__DATA SHOWN__.
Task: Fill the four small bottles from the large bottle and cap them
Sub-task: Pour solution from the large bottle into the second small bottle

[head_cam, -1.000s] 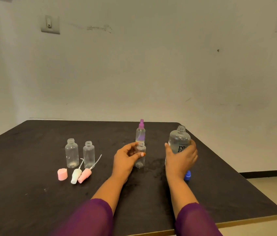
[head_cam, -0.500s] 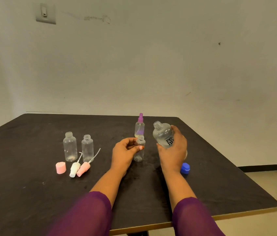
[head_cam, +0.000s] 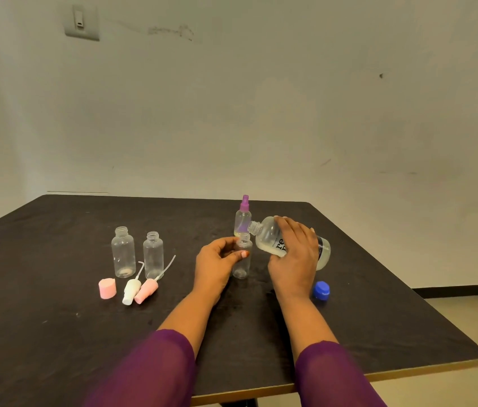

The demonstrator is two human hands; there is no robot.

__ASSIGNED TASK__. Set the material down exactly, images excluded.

__TASK RESULT__.
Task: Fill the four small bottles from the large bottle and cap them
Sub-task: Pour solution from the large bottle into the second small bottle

[head_cam, -1.000s] 
[head_cam, -0.500s] 
[head_cam, +0.000s] 

The demonstrator is two human hands; there is no robot.

As written, the answer is complete.